Al-Adwan: And we do look at our relationship with the SQL Server team as the blueprint to build on the rest of our relationships with Microsoft.
Tevelde: One helpful thing is trending. We sample all the information we’ve accumulated every 15 minutes and keep the samples in a data warehouse on a separate server for three months. Even though the data is being taken in a reactive state, we can mark the trends and flip to be more proactive. The only issues that cause a serious outage now are hardware issues—where a hard drive goes bad inside the box, or where something you can't predict goes bad. Based on our scripts, if a box goes down, we move the logs to another box, and get up and running in about 20 minutes.
Al-Adwan: These scripts are all automated. Hardware failures are our biggest problem because we're on Standard Edition and not all of our infrastructures are clustered, but once we move to the clustering model, that's going to remove the tight coupling that we have right now with a database in a specific server, and allow us the flexibility to recover faster. We're really excited about that.
SQL Server Magazine: How many companies would you say are at this level, using as many servers as MySpace?
Stelzmuller: Even in smaller implementations you encounter the same problems, just not as often as you do when they’re at the scale of servers that we have. We have to work hard to build all of these solutions because the problems happen often. It's a resource issue. But the tools we have would be useful to smaller implementations.
Tevelde: Take our DBA monitoring scripts: Whether you have 100 servers or one server, all these scripts are installed on every single box. So if all of our boxes were to drop offline, we'd still use these monitoring scripts to do exactly what we're doing for predictive analysis and problem solving.
Stelzmuller: Whether you're dealing with five DL585s or 100 DL585s, you're still going to face the same type of limitations in a single server or implementation. We just happen to have more iterations.
SQL Server Magazine: So the scale you're operating at causes problems to surface more often than at a small-to-midsized company?
Tevelde: Right, if you have one or two boxes and there's 10 people using it, you're going to run into these problems maybe once a year. But when you have 400 boxes and they're being pushed to their limits, once or twice a week we'll see four or five of the same major issues. But because of these scripts, we're able to identify what these issues are. After we find the workaround, we add it to our monitoring system and baseline knowledge.
SQL Server Magazine: It will be interesting to see how much of the give and take you have with the SQLCAT team ends up in the next version of SQL Server itself.
Stelzmuller: We encounter some bugs that the average implementation might not get around to. But the bugs are there for everyone, whether or not you hit them today or a year from now.
SQL Server Magazine: What do you do to back up so many servers, and with related data on different servers, how do you handle it?
Al-Adwan: We use 3PAR [3PAR.com] for our SAN storage solution. We have about 14 production 3PAR frames to power all of our databases.
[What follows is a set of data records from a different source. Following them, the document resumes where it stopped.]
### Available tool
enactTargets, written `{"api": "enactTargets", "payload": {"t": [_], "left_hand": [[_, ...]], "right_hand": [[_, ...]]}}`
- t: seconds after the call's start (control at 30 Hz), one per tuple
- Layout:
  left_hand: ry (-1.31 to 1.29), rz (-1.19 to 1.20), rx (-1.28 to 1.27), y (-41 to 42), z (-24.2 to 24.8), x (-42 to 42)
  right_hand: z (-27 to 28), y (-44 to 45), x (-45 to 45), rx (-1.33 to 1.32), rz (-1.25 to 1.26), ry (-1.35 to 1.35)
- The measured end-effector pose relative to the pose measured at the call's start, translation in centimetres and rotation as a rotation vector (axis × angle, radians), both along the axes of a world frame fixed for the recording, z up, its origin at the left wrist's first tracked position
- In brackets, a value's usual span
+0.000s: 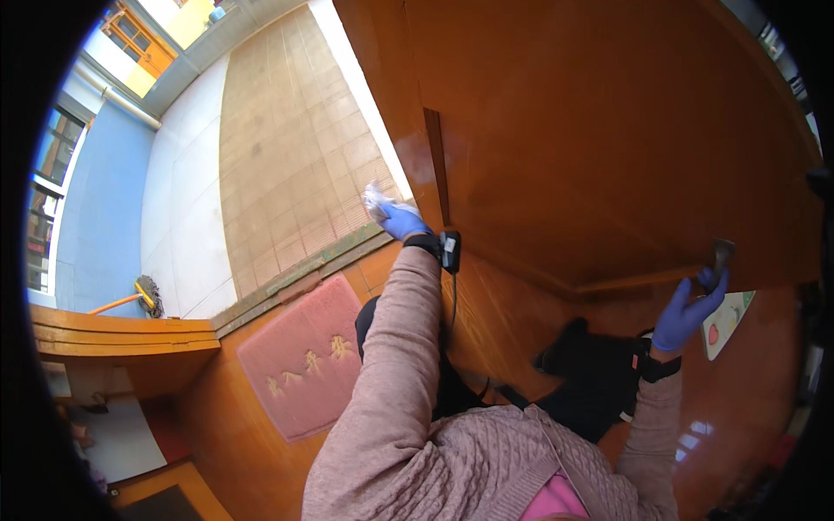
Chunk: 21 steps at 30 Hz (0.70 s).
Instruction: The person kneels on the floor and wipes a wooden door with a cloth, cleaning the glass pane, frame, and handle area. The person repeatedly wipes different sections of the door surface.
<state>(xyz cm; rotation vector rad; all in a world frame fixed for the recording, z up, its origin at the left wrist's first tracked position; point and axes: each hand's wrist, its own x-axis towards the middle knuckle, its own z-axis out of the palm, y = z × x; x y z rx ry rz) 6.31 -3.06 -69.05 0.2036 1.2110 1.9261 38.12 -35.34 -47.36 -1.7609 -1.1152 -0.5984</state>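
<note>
My left hand, in a blue glove, grips a crumpled white cloth beside the edge of a brown wooden door. In my right hand, also gloved in blue, is a scraper with a flat metal blade. Its blade is raised in front of the lower part of the door; whether it touches the surface I cannot tell. A long dark strip runs along the door near its left edge. Both wrists wear black straps, and a small black device with a cable sits at the left one.
A pink doormat bearing yellow characters lies inside a worn threshold. Beyond it are a tiled walkway and a mop against a blue wall. A white board with a heart print is at right.
</note>
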Motion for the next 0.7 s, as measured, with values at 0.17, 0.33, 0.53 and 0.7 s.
{"api": "enactTargets", "payload": {"t": [0.17,0.33,0.53,0.7], "left_hand": [[0.201,0.133,-0.166,0.0,0.3,-3.0],[0.395,-0.142,-0.505,-0.9,-6.1,-1.0],[0.144,-0.601,-0.62,0.0,-8.1,1.2],[0.118,-0.503,-0.346,-0.4,-6.1,2.1]], "right_hand": [[0.3,0.1,0.0,0.002,0.011,-0.061],[0.2,0.1,-0.1,0.02,0.022,-0.065],[0.0,0.0,0.2,0.001,-0.008,-0.091],[-0.1,0.3,0.1,0.016,-0.013,-0.061]]}}
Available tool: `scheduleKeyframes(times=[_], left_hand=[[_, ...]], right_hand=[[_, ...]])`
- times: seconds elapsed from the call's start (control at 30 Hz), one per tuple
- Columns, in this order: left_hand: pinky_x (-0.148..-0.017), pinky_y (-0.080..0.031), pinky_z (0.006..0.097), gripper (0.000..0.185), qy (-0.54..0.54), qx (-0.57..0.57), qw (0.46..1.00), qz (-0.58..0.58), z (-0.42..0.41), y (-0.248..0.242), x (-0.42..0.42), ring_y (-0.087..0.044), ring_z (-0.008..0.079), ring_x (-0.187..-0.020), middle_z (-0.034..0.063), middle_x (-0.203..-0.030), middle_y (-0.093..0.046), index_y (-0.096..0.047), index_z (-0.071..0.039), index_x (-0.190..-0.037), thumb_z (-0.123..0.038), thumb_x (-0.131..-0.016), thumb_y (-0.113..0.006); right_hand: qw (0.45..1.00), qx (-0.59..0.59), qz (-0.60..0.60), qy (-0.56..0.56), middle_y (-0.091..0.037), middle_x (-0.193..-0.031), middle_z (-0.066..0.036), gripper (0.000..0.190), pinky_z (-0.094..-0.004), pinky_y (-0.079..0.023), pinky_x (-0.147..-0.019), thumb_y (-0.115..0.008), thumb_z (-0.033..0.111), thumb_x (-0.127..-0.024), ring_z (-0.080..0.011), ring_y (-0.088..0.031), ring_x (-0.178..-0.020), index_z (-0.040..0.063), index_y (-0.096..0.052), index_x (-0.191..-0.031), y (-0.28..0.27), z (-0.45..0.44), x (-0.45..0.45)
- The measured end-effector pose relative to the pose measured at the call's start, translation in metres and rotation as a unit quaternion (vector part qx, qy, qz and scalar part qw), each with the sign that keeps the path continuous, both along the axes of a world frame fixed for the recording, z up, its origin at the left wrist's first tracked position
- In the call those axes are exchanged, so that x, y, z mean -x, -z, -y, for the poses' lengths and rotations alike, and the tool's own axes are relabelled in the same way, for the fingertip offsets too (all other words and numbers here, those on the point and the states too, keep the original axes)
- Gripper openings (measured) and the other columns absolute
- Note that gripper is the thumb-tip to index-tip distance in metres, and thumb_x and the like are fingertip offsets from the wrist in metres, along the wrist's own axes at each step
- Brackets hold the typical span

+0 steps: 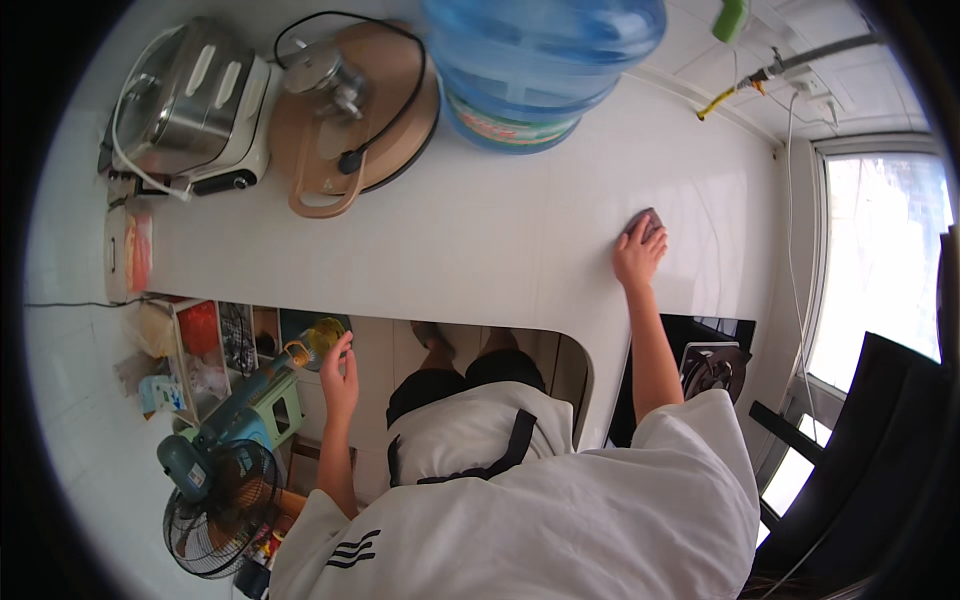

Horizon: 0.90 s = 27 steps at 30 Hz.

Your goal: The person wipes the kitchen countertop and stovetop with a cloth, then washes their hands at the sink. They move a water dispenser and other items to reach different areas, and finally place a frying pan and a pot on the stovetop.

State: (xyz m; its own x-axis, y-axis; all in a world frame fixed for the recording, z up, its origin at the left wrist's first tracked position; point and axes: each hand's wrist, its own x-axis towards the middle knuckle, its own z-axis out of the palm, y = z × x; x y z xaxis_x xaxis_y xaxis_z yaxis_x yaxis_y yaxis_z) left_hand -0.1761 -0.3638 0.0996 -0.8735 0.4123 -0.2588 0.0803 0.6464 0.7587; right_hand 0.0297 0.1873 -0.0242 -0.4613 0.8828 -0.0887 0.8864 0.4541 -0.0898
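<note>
My right hand (639, 253) presses a small brownish cloth or sponge (649, 219) against the white countertop (480, 240), on its right part. The fingers lie over the pad, so much of it is hidden. My left hand (340, 376) hangs in the air below the counter's front edge, holding nothing, with its fingers apart. Past that hand, lower down, are a bottle of yellow liquid (324, 334) and a storage rack (199, 360).
Along the back stand a toaster (202, 105), a brown round electric pan (397, 97) with a black cord, and a large blue water bottle (517, 75). A gas stove (712, 367) is at the right. A pedestal fan (221, 510) stands lower left. A yellow-tipped pipe (716, 103) juts from the wall.
</note>
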Motion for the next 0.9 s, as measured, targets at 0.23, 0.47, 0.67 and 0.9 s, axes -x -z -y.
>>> scheduleKeyframes(times=[0.23, 0.47, 0.67, 0.9], left_hand=[[-0.093, -0.05, 0.0343, 0.031, -0.087, -0.017, 0.996, 0.004, 0.08, -0.016, 0.004, -0.063, 0.0238, -0.112, 0.0146, -0.122, -0.066, -0.06, -0.003, -0.129, -0.007, -0.099, -0.053], [-0.096, -0.048, 0.0392, 0.025, -0.031, -0.145, 0.976, -0.156, 0.054, -0.182, 0.067, -0.064, 0.0291, -0.106, 0.015, -0.113, -0.068, -0.062, 0.002, -0.116, -0.003, -0.096, -0.049], [-0.069, -0.048, 0.0381, 0.018, -0.141, -0.494, 0.762, -0.394, 0.068, -0.291, 0.076, -0.062, 0.033, -0.083, 0.013, -0.078, -0.057, -0.059, 0.0, -0.089, 0.006, -0.079, -0.045], [-0.084, -0.033, 0.0377, 0.04, -0.091, -0.494, 0.741, -0.446, 0.103, -0.312, 0.066, -0.042, 0.0249, -0.111, 0.0054, -0.122, -0.048, -0.054, -0.016, -0.124, -0.03, -0.087, -0.056]], right_hand=[[0.942, 0.034, -0.129, -0.307, -0.019, -0.153, -0.038, 0.072, -0.0618, -0.014, -0.117, -0.057, 0.03, -0.091, -0.0544, -0.019, -0.142, 0.01, -0.028, -0.154, -0.023, 0.277, 0.24], [0.828, 0.1, -0.184, -0.52, -0.029, -0.154, -0.026, 0.06, -0.0518, -0.019, -0.119, -0.058, 0.021, -0.088, -0.0401, -0.026, -0.144, 0.012, -0.044, -0.146, -0.038, 0.43, 0.272], [0.94, 0.051, -0.044, -0.336, -0.025, -0.157, -0.023, 0.063, -0.0522, -0.018, -0.119, -0.055, 0.017, -0.092, -0.04, -0.022, -0.146, 0.013, -0.036, -0.151, -0.06, 0.286, 0.125], [0.999, 0.0, -0.016, -0.052, -0.018, -0.159, -0.026, 0.062, -0.0561, -0.016, -0.117, -0.044, 0.033, -0.099, -0.0428, -0.017, -0.147, 0.021, -0.024, -0.157, -0.003, 0.189, 0.113]])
We have 2 colos [collocated servers] where our data lives, and we have 14 production frames distributed across those colos. We have a set of four backup frames; we call those "near lines," and they're all running SATA [Serial ATA] disks. We have our near lines distributed in both colos. So from a backup perspective, within each one of our 3PAR frames, we take a snapshot of our database once daily. We maintain three versions of that snapshot on our live production databases, and then we replicate those snapshots to the other colo on our SATA drive. So we have three hot snapshots of the data on the production frames, and three backup copies on our near lines and office colo. We were very excited about that design—actually 3PAR liked it so much that they're thinking of marketing it to their other customers.
Stelzmuller: We heard from Microsoft that we’re the largest implementation of SQL Server from a transaction and data volume standpoint. It's really important to show what SQL Server is capable of handling. I know a lot of people tend to underestimate it as a platform, and I think that speaks to the limits of their imagination.
SQL Server Magazine: A lot of people think of SQL Server as a medium-sized business play, but I think you're showing that it can be a pretty large business play.
Al-Adwan: We have a motto here—it's not about platform, it's about architecture. It's platform agnostic—you just have to know how to set it up.